How to complete this task: Quote the material below exactly as written, from the first line to the line that holds "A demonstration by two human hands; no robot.", endpoints included.

Given data:

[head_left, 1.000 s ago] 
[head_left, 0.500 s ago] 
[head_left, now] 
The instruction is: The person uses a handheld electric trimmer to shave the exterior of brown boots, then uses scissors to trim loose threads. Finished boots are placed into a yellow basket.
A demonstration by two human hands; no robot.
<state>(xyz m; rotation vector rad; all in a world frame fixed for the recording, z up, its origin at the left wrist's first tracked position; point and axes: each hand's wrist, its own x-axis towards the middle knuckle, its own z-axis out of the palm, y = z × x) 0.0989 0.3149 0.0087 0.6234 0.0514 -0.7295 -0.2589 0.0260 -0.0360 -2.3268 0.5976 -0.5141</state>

Exercise result:
[head_left, 1.000 s ago] 
[head_left, 0.500 s ago] 
[head_left, now] 
The instruction is: The person uses a handheld electric trimmer to shave the exterior of brown boots, then uses scissors to trim loose threads. Finished boots are placed into a yellow basket.
A demonstration by two human hands; no robot.

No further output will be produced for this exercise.